I have always viewed JKD as Bruce's art and not really though of a national association.  I suppose I would call it Chinese, though, due to it's derivation from WC.  

Speaking for myself, the dicipline I study is considered an american style by it's founder; but, I still view it as Okinawan as it is derived from Shotokan.

But, that's just me.


----------



## Dancing Dragon (Feb 13, 2006)

Hmm... That's a very good question. I typically consider Jeet Kune Do a Chinese art because of it's origin and the philosophies used behind it.
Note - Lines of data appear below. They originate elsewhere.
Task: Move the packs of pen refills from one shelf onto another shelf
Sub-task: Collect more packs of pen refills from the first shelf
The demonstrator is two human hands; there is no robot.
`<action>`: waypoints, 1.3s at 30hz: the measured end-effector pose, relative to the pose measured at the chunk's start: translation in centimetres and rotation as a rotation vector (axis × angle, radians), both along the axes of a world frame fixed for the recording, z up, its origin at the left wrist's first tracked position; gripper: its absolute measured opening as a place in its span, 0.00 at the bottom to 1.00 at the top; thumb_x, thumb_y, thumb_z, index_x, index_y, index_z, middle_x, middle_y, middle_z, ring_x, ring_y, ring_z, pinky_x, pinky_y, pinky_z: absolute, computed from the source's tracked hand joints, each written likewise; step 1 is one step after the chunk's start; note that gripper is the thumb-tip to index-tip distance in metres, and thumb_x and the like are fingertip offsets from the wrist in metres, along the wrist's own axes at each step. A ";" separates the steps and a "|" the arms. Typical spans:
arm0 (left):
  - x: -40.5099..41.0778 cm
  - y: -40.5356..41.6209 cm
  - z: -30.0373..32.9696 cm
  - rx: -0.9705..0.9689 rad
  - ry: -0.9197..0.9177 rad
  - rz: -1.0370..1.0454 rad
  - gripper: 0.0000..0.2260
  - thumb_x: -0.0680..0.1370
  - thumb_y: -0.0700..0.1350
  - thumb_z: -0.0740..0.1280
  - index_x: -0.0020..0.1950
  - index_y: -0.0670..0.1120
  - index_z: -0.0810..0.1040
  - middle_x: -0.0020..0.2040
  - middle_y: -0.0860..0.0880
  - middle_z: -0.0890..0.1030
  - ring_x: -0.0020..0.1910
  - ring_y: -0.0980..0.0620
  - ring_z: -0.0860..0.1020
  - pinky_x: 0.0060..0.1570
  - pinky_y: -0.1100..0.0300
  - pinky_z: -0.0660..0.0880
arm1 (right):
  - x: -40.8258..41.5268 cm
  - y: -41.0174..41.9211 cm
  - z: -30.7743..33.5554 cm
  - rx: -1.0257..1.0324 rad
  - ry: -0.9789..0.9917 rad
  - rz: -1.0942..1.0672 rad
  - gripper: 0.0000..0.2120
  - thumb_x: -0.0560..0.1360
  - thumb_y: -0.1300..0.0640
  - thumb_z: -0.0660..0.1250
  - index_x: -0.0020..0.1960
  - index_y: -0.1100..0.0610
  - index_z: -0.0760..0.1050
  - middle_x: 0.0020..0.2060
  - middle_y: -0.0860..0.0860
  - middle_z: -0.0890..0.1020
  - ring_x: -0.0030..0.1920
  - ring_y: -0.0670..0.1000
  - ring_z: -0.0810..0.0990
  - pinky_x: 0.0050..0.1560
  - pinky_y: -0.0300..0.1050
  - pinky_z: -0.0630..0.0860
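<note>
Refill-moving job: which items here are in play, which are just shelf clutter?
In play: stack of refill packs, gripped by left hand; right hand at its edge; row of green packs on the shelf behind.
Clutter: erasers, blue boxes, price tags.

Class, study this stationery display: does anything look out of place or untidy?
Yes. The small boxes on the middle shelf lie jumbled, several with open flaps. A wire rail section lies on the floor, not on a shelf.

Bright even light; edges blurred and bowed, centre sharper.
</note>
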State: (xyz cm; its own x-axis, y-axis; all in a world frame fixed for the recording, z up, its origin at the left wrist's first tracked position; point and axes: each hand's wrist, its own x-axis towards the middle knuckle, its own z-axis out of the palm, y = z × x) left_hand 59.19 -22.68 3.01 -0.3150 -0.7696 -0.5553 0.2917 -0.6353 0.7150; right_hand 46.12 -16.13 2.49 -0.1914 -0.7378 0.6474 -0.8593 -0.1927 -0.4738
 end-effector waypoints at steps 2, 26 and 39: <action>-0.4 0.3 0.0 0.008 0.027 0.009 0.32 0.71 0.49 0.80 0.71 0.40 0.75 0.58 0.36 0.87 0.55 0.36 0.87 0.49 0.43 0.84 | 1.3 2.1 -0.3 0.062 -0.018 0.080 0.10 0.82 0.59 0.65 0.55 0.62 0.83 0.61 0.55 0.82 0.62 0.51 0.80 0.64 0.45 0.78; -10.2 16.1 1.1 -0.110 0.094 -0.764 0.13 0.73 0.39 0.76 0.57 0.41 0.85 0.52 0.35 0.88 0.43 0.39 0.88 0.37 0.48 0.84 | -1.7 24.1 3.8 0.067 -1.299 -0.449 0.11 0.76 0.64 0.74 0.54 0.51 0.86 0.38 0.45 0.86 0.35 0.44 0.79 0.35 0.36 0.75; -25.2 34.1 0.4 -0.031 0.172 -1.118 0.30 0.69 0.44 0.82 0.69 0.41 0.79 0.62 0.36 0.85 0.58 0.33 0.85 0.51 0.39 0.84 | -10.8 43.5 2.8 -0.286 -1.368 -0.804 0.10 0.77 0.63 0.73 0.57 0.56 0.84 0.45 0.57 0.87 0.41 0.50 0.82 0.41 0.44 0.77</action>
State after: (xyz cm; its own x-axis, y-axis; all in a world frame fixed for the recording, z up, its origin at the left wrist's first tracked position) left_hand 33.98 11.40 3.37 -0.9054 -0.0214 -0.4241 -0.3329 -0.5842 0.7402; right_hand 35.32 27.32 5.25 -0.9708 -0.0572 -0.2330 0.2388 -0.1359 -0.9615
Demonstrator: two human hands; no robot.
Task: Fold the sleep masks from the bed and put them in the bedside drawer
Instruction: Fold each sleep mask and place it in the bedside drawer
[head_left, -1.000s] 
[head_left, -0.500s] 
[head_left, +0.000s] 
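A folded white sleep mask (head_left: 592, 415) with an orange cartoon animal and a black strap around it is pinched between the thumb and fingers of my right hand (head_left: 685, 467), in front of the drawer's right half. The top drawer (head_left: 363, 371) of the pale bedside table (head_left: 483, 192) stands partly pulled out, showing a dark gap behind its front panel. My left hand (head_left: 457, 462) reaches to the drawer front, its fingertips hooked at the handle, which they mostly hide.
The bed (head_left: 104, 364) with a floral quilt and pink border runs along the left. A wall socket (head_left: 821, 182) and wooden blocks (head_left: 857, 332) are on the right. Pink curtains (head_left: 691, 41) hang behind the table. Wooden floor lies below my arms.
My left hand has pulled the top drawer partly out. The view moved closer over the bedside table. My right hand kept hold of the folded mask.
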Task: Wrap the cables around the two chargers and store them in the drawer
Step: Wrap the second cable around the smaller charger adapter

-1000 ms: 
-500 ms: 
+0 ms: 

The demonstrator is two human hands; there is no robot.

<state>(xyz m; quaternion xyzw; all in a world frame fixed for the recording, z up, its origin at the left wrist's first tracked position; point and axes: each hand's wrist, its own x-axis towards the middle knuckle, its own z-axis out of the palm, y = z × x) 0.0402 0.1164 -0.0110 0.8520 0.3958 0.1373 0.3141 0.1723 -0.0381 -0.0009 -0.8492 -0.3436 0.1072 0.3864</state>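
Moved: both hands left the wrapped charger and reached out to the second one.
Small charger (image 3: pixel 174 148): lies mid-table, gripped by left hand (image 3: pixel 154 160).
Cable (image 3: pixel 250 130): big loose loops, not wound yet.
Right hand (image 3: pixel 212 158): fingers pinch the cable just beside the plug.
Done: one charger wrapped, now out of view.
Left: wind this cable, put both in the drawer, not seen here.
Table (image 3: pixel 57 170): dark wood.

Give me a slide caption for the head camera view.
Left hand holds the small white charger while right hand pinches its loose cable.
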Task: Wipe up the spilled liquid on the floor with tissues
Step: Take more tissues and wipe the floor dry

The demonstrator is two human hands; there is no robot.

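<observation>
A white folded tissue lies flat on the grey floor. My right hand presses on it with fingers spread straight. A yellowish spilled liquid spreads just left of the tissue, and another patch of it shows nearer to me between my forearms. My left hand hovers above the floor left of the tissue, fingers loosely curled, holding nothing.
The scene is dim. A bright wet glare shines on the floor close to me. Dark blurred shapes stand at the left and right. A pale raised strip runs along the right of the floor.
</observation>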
It's rooted in Taoism and Wing Chun, and is was called Jun Fan Gung Fu before he refined it. That's my rationale behind it, but who knows it could be considered American because of where it was developed.


----------



## Xue Sheng (Feb 14, 2006)

Dancing Dragon said:
			
		

> Hmm... That's a very good question. I typically consider Jeet Kune Do a Chinese art because of it's origin and the philosophies used behind it. It's rooted in Taoism and Wing Chun, and is was called Jun Fan Gung Fu before he refined it. That's my rationale behind it, but who knows it could be considered American because of where it was developed.


 
I have often thought of it as a Chinese martial art for the very same reason, but sense I am not a JKD guy and because it was basically put together in America and it encompasses other non-Chinese martial arts, I am not sure.


----------



## Gary Crawford (Feb 14, 2006)

The answer is: AMERICAN!!!     JKD is a non-classical, non-traditional, combat modified American martial art with a strong foundation from Wing Chun Kung Fu, boxing, and fencing. It is based upon the principles of simplicity, realism, and individuality.


----------



## Flatlander (Feb 14, 2006)

Great answer Gary.  I'll counter with - JKD is of no nationality.  It is totality, expressed through you.  JKD comes from wherever you do.


----------



## Xue Sheng (Feb 16, 2006)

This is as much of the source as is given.